“The claim that any statistical difference between races or sexes in any arena proves the existence of systemic racism or systemic sexism is a flawed assertion.”
This Op-Ed is specifically about Lehigh County, but Gadfly is always looking for perspectives on the troubled concept of “systemic racism.”
Lehigh County Controller Mark Pinsley’s op-ed — “[Lehigh] County’s proposed budget promotes systemic racism” — likely sought to provoke discussion of the county’s prison system and the district attorney’s office. Mr. Pinsley appears surprised to discover that the operation of government agencies may not satisfy his criteria for effectiveness and compassion.
Interpretations of systemic racism range from (1) believing the U.S. is a “whole system of oppression and power that produces racially disparate outcomes” rooted in capitalism to (2) “racist attitudes that allegedly persist subconsciously in our institutions and habits” [Gadfly finds this “New Segregationist” article to which the authors link to be very provocative and may come back to it.] Although we categorically reject (1), we fear that (2) exists to an unknown degree.
Mr. Pinsley makes two invalid accusations of systemic racism — with origins in collectivist thinking, as described in “Ominous Parallels” by Leonard Peikoff — against his employers, the taxpayers of Lehigh County. We find these two accusations to be based on the unfortunate notion that humans lack free will and their thoughts and actions follow an irrelevant “collective” characteristic, such as skin color or gender.
Collectivism effectively treats individual humans with minds, consciences, even souls, like the mindless physical matter of physics that makes no choices.
We believe the lowest and most morally reprehensible form of collectivist thinking is racism: treating human beings as if their skin color alone governs their thoughts and behavior. The leftist “identity politics” phenomenon that embodies such thinking dominates the racial debates corrupting our culture today.

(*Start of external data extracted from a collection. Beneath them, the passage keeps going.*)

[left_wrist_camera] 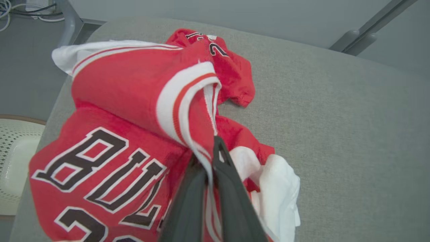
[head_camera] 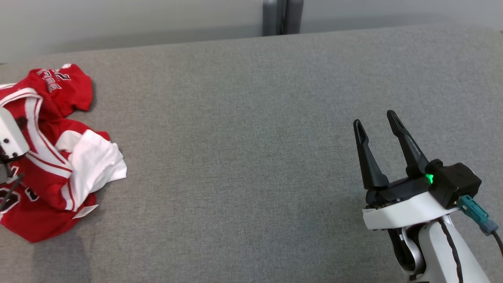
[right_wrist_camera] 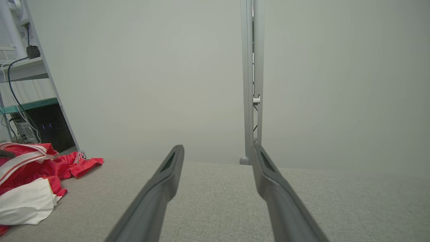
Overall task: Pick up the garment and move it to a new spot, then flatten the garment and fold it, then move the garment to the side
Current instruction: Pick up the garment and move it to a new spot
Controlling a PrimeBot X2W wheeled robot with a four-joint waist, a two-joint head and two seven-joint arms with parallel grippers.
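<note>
The garment [head_camera: 43, 157], a red basketball jersey with white trim and black lettering, lies crumpled at the far left of the grey fabric table [head_camera: 251, 137]. In the left wrist view my left gripper [left_wrist_camera: 208, 151] is shut on a raised fold of the garment's [left_wrist_camera: 117, 101] white-and-red trimmed edge. The pale wrist housing [head_camera: 10, 137] of that arm sits over the jersey at the picture's left edge. My right gripper [head_camera: 373, 120] stands open over bare table at the right, far from the jersey. Between its spread fingers [right_wrist_camera: 217, 149] there is nothing, and the garment [right_wrist_camera: 30, 168] lies off to its left.
A grey metal post [head_camera: 282, 15] rises behind the table's far edge. The table's left edge runs close beside the jersey, with a white perforated object [left_wrist_camera: 13, 161] below it. A shelf with cables [right_wrist_camera: 23, 67] stands beyond the jersey.
</note>
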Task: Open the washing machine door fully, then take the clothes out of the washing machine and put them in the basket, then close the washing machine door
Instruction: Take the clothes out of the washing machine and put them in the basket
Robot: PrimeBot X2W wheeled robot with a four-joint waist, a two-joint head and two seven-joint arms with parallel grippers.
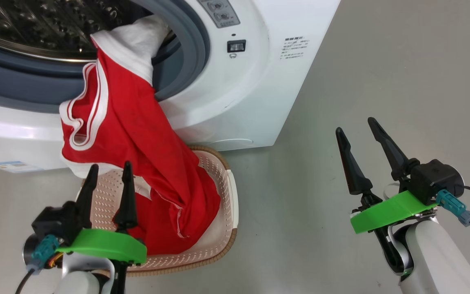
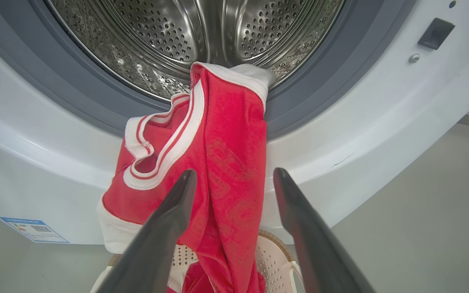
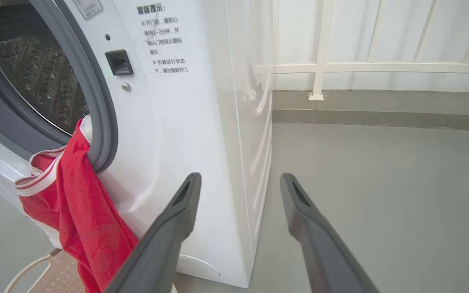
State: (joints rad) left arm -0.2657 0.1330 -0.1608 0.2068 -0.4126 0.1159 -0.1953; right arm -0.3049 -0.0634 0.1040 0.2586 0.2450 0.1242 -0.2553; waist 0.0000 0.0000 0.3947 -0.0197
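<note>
The red clothes (image 1: 137, 139) with white stripe trim hang from the lip of the white washing machine (image 1: 235, 98), their lower end lying in the cream basket (image 1: 227, 228) on the floor. In the left wrist view the clothes (image 2: 218, 162) drape over the grey ring below the steel drum (image 2: 193, 36). My left gripper (image 1: 108, 171) is open over the basket's near side, just in front of the cloth and holding nothing. To the right, over bare floor, my right gripper (image 1: 355, 124) is open and empty. The washing machine door is out of view.
The basket (image 3: 55, 276) stands against the machine's front. Grey floor (image 1: 382, 61) spreads to the right of the machine. A white railing (image 3: 340, 67) and a low kerb run behind it. A door latch slot (image 1: 236, 46) sits on the machine's face.
</note>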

The claim that any statistical difference between races or sexes in any arena proves the existence of systemic racism or systemic sexism is a flawed assertion. It relies on the collectivist notion that rejects the validity of the ideas of free will, individualism and free choice of behavior to be law-abiding or law-breaking.
First, Mr. Pinsley cites systemic racism to explain why poor inmates and poor families of inmates must pay for part of the cost of their incarceration with fees for inmates’ phone use and commissary purchases. Even though, whether white or black, all inmates face identical fee schedules, Mr. Pinsley concludes that certain groups pay more than other groups due to systemic racism, an illogical conclusion.
Second, Mr. Pinsley fabricates a racist agenda out of whole cloth in the district attorney’s office. He accuses Lehigh County taxpayers of systemic racism by providing prosecutors with more than twice the funding provided to public defenders, with disparate effects on different races.
Why should Lehigh County taxpayers punish themselves by increasing their own taxes to (1) pay for inmates’ prison fees and (2) subsidize expensive public defenders to keep potentially dangerous criminals at large?
Mr. Pinsley is correct to challenge management of Lehigh County government agencies. Finding things he objects to does not prove that the county’s budget priorities for its justice system promote systemic racism.